WORK ITEM: Find the word "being" in the data, then copy each line where it is found.

- - - - -

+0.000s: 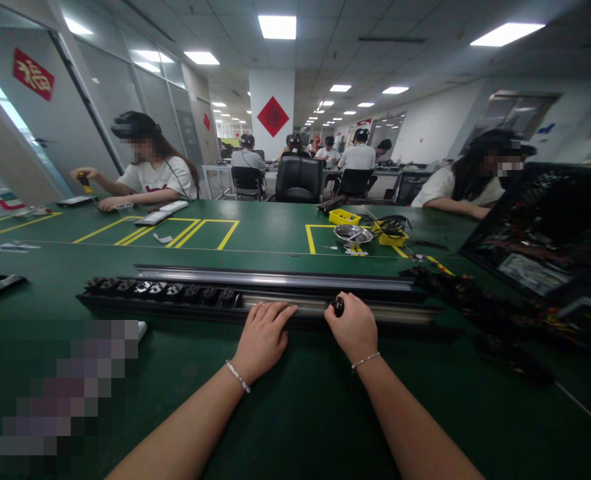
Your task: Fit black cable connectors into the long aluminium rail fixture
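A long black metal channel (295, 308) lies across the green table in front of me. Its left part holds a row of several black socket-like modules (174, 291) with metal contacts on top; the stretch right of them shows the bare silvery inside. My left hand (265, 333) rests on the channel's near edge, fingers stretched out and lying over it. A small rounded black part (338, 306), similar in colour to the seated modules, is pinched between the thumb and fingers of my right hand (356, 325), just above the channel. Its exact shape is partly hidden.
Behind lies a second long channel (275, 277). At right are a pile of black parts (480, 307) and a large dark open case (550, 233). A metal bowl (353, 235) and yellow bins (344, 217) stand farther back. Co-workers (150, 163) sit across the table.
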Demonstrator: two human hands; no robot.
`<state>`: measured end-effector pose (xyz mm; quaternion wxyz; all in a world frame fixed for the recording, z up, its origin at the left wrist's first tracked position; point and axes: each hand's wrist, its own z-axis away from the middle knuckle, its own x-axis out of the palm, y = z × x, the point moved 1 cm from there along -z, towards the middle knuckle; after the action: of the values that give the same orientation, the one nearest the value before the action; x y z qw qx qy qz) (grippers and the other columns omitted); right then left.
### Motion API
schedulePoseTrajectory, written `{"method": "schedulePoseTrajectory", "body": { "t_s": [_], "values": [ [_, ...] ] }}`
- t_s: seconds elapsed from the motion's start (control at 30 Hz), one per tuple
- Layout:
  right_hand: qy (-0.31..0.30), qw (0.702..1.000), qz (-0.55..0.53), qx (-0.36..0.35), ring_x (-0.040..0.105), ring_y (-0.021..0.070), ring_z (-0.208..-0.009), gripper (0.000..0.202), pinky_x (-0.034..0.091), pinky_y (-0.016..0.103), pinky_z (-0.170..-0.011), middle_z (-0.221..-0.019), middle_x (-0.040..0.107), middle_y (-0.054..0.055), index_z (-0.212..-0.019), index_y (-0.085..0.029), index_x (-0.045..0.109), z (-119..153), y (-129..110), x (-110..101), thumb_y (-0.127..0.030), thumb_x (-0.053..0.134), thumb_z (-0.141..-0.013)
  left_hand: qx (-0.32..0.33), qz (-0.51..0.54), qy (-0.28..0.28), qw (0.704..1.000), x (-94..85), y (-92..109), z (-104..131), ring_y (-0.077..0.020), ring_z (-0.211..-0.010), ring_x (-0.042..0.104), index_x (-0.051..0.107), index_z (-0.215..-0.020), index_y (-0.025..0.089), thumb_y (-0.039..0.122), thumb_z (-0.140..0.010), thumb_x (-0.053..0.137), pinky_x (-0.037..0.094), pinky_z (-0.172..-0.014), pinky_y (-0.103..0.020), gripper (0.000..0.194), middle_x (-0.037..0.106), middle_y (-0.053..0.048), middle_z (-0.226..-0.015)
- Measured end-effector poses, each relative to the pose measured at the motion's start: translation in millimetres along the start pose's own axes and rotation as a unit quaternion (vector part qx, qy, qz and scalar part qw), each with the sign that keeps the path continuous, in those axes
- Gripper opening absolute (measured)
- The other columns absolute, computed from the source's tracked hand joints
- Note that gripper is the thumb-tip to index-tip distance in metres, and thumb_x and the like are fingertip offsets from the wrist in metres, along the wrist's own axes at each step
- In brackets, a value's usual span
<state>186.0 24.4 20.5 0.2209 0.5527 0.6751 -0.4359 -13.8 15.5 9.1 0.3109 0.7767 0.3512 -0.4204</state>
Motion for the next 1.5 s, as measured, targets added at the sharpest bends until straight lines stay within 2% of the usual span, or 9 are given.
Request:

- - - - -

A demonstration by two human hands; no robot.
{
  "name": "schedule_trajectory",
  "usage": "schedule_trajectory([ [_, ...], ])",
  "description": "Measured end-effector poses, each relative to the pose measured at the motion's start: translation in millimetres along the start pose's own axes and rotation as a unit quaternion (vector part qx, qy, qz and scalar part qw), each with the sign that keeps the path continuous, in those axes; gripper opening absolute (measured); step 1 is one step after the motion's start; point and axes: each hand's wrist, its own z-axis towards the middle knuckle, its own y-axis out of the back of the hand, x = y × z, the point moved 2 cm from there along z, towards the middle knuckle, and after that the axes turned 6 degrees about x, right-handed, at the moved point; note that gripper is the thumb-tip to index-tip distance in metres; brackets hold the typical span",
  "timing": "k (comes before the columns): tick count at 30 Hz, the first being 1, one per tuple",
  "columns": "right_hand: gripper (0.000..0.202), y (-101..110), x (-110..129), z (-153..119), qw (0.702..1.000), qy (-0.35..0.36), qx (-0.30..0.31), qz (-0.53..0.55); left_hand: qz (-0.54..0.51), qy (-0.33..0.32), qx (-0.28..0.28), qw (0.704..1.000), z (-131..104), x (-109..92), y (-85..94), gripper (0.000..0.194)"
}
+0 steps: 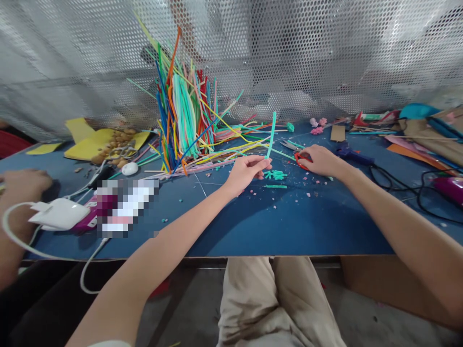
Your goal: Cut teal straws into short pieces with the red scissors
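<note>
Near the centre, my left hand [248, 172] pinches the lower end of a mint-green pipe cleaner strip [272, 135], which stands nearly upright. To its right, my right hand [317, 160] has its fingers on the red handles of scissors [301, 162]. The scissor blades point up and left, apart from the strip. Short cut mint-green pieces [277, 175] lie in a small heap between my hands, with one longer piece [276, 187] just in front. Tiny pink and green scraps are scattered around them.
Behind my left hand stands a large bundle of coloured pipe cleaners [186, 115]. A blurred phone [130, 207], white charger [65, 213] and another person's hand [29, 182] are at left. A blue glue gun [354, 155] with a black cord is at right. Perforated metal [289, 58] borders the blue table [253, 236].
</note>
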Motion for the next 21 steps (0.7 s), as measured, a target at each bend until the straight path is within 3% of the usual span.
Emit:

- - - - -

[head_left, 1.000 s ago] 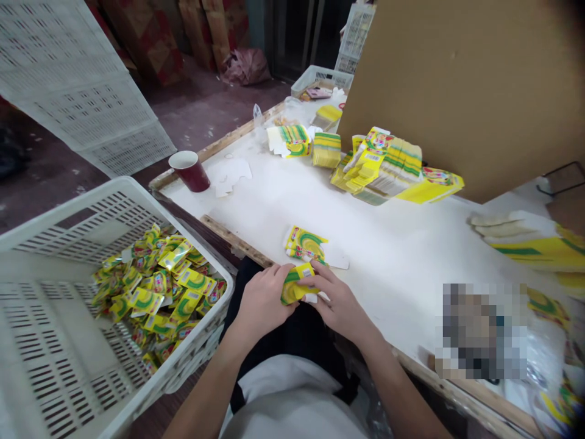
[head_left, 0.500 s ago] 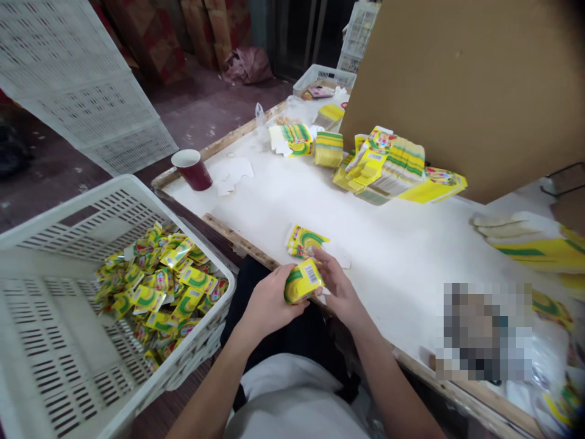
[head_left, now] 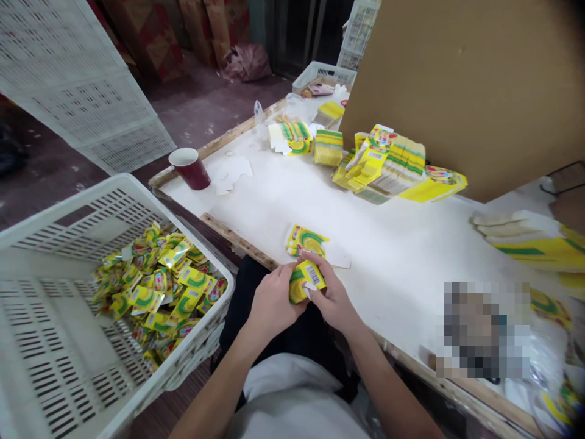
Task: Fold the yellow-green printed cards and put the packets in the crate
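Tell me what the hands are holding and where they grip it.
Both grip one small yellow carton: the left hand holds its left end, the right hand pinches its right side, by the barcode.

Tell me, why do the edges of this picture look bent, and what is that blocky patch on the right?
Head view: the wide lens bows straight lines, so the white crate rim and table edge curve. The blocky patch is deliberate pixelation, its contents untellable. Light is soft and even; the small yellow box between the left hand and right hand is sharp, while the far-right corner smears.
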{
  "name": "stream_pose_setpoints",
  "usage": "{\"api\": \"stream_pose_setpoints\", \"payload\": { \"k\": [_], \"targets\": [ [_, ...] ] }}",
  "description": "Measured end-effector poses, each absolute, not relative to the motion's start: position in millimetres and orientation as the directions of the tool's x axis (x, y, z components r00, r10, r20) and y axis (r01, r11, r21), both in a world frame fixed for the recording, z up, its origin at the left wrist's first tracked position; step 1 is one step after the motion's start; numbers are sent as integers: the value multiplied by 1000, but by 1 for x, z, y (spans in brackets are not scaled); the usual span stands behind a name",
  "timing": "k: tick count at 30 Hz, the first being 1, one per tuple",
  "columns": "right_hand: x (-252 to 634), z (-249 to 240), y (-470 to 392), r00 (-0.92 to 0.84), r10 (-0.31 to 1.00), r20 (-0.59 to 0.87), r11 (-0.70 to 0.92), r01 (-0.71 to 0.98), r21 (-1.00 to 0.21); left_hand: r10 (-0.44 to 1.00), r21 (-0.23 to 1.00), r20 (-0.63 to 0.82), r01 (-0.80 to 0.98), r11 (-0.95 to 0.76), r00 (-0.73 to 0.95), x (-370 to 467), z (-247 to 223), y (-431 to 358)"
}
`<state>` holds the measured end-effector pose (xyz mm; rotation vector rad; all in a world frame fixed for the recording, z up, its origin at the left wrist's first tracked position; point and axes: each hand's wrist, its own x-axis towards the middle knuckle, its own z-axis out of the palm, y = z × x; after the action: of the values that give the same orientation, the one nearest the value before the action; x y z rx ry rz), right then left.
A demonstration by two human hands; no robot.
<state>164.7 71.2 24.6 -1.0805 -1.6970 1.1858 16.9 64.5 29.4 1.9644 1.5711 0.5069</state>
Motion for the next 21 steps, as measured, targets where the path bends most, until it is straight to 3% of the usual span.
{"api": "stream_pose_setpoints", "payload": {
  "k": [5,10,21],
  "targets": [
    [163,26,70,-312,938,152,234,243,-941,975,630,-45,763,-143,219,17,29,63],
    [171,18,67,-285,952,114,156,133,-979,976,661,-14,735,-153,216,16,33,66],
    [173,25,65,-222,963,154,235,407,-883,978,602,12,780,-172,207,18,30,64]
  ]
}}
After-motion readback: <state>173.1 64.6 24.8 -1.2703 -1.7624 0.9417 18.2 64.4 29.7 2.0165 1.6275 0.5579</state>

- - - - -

OUTPUT:
  "timing": "k (comes before the columns): tick count at 30 Hz, the first being 1, one per tuple",
  "timing": "k: tick count at 30 Hz, the first being 1, one per tuple",

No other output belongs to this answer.